How It Opens: You should be able to use your knife one-handed, so its opening method/mechanism matters. On a Swiss Army knife, you have to hook your fingernail into the detent while holding the handle with the other hand. Most other knives have thumb studs or holes that allow you to flick the blade open with your thumb while holding the handle in the same hand. Make sure the stud is on the correct side if you’re left-handed. Protruding studs can be annoying though, getting caught on pocket linings, earphone cords and similar. I prefer the ambidextrous holes used by Spyderco, which are just a more elegant solution.

Some knives also include “assisted” or spring opening mechanism. Where tradtitional, push-button “switchblade” knives are banned in many places and just a needlessly complex and therefore failure-prone design, assisted openers require you to initiate the blade opening movement, then step in and spring it open once you’re about a third of the way along. That may sound tacticool, but any time you’re adding springs to an opening mechanism, you’re adding a major point of potential failure and needlessly complicating a design in a totally unnecessary fashion.

A plain ol’ locking blade with manual opening is just as fast, just as easy to use and much less likely to break.

Features: Because it’s a crowded market, knife makers are packing all sorts of features into pocket knives in an effort to achieve differentiation. Most features are bullshit, but a glass breaker can be a nice thing to have (never try to break a car window with a knife point, you’ll cut your hands) and building a slot into the handle so you can cut cordage without opening the blade isn’t going to hurt anyone. Avoid bottle openers or box wrenches or anything else that may weaken a blade or complicate a knife while adding a point of failure.

Types Of Steel: Most pocketknives these days are made with stainless steel. While we recommend strong, easily-sharpened carbon steel for survival knives, stainless makes pocketknives a little less maintenance intensive.

There’s numerous alloys used in blades. VG10 is a great option that’s easily sharpened, but holds an edge well. S30V holds its edge a little better, at the expense of a little more sharpening effort.

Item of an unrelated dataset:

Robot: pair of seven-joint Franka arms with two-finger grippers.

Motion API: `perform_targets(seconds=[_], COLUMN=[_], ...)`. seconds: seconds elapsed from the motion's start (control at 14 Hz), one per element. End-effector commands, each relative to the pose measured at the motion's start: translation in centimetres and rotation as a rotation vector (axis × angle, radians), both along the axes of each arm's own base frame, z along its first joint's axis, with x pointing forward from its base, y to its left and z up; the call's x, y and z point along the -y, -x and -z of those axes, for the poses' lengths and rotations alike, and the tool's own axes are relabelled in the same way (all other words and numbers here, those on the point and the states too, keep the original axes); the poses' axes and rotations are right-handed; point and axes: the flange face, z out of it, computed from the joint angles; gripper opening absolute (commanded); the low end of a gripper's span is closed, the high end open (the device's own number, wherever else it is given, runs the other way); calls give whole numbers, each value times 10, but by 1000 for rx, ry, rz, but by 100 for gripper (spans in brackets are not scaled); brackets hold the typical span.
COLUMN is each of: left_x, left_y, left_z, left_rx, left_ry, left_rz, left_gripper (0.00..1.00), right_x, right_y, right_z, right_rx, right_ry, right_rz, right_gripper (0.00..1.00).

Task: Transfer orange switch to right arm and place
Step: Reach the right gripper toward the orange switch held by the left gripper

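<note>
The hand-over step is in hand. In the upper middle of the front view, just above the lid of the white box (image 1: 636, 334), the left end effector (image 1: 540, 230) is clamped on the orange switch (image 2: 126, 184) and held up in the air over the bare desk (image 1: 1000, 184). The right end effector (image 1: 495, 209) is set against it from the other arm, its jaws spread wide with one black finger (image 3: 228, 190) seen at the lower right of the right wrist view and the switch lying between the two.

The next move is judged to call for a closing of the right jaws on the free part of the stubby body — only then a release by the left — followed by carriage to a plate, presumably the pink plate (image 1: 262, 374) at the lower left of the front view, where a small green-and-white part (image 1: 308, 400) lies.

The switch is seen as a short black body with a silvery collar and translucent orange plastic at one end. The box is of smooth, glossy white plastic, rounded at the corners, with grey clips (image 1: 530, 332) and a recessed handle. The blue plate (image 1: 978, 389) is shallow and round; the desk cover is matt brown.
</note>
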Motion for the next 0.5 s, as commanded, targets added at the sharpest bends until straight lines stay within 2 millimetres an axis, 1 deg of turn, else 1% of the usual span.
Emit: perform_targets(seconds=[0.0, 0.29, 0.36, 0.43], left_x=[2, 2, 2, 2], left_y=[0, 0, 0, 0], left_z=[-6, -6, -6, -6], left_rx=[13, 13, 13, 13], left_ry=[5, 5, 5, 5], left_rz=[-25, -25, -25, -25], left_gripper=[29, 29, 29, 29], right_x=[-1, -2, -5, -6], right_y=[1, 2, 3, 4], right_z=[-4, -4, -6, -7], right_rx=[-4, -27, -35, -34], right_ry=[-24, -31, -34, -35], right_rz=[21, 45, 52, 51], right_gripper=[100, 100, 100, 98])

SOG’s AUS 8 isn’t great at either. Knife nerds can argue about alloys for days on end, if you’re not one, just look for a knife with a named alloy and a description from the manufacturer of its attributes. Or put it in Google. Don’t pay more than $30 for any knife that doesn’t list its steel alloy (looking at you here, Gerber and your crappy mystery steel) and avoid anything that’s listed as “surgical grade” or similar. That’s just a meaningless marketing claim used to pass off cheap blades as something they’re not.

Plain or Serrated Edge? Plain edges are easily sharpened and, so long as they’re sharp, will cut anything you ask them to. Serrated edges are designed to easily cut cordage and manmade materials. They can be handy on a dive knife, but are otherwise just a pain in the ass; once they dull, you’ll have to have them sharpened by a professional.

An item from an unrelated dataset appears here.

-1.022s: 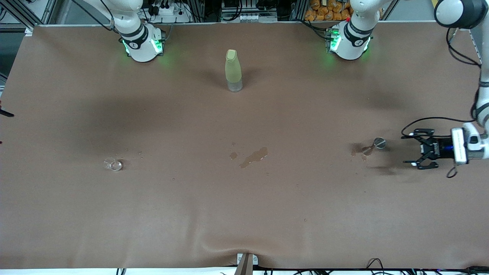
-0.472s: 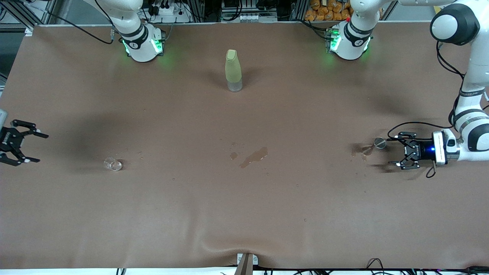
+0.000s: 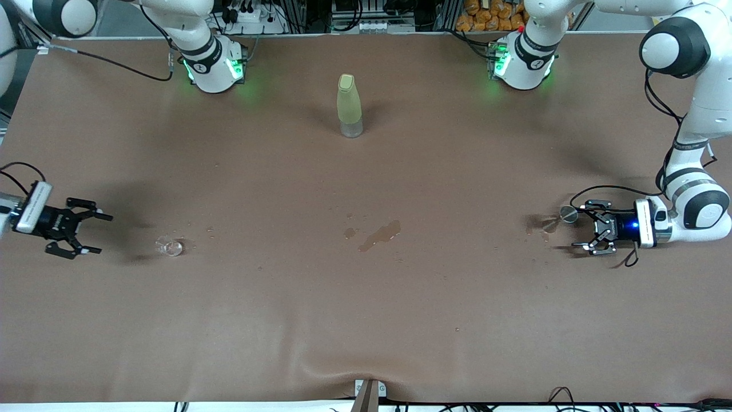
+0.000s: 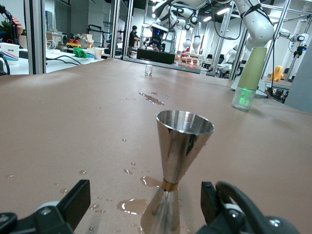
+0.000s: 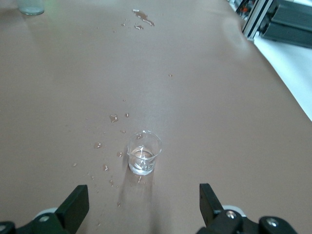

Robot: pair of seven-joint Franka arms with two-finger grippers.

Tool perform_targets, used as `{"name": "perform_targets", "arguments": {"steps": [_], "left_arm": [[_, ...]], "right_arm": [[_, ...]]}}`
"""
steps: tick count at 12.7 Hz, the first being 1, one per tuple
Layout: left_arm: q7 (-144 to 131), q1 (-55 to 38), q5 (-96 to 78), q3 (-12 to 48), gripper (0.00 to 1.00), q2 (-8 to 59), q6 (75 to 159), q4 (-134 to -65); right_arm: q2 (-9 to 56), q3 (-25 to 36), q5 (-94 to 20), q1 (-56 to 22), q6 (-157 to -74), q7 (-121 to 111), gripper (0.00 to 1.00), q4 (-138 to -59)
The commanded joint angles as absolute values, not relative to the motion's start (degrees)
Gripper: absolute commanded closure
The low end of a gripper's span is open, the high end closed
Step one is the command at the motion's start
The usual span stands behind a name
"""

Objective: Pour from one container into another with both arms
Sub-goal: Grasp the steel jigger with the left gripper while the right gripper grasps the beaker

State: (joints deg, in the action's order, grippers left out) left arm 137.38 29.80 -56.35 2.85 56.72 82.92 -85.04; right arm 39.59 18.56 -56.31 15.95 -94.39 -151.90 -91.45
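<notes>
— While both arms sit low at their ends of the table (image 3: 366, 320), what do I have around them?

— Between them, a spill (image 3: 378, 234) and the yellow-green bottle (image 3: 349, 106) standing up by the bases. Nothing blocks either approach.

— Wrist views?

— Left wrist shows the stemmed glass (image 4: 179, 165) is a shiny metal cone, upright in droplets, just ahead of the left gripper (image 3: 584, 226), jaws spread. Right gripper (image 3: 91, 233), released, faces the clear cup (image 5: 143, 153), upright.
</notes>
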Motion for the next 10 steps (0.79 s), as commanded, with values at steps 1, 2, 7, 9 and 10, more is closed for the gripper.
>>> {"name": "perform_targets", "arguments": {"steps": [1, 2, 7, 9, 10], "left_arm": [[139.0, 29.6, -58.4, 2.9, 0.0, 58.0, 81.7, -84.4], [139.0, 29.7, -58.4, 2.9, 0.0, 57.9, 81.5, -84.5], [139.1, 29.7, -60.1, 4.0, 0.16, 59.0, 81.1, -85.8], [139.1, 29.6, -60.1, 4.0, 0.19, 58.9, 80.7, -85.8], [139.1, 29.6, -60.1, 4.0, 0.2, 58.9, 80.7, -85.7]], "right_arm": [[43.2, 18.4, -61.2, 17.3, -91.8, -156.9, 0.0, -90.4], [44.5, 18.4, -63.2, 17.7, -90.9, -158.8, 0.0, -90.4], [49.9, 18.4, -69.9, 19.6, -87.6, -166.6, 0.0, -90.0], [51.8, 18.4, -71.4, 20.2, -85.4, -168.6, 0.0, -89.9], [52.6, 18.4, -72.1, 20.4, -84.3, -169.4, 0.0, -89.7]]}}
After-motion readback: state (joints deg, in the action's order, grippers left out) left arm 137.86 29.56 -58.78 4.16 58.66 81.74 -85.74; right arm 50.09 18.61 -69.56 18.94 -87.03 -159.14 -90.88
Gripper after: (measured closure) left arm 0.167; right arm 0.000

Blade Play And Liner Materials: Open a knife and try and wiggle its blade side-to-side. Can you feel it moving in its handle? If so, don’t buy it, that’s a weak knife that’ll break on you. A blade should be held securely between two slabs of metal called “liners” that make up most if not all of the recess the blade folds into, adding strength to the handle, too. Some modern designs ditch these liners for space age materials like Zytel, which is supposedly harder than steel. Maybe I’m a luddite, but I trust steel over marketing claims. This is another reason to avoid assisted opening knives, which necessitate blade play in order to work. Again, that builds in an additional point of potential failure.

Handle Materials: Like steel types, there’s an insane variety of materials used for handles. In general, look for something that’ll provide good grip. Rather than smooth plastic, look for a textured material that’s comfortable in the hand like G10, Zytel or even wood. Slippery aluminum, titanium, bone or steel handles are less ideal.

The Total Package: You want a knife that’s convenient, strong and which will hold an edge. Start there and add features or fancy specs as your budget allows or you desire.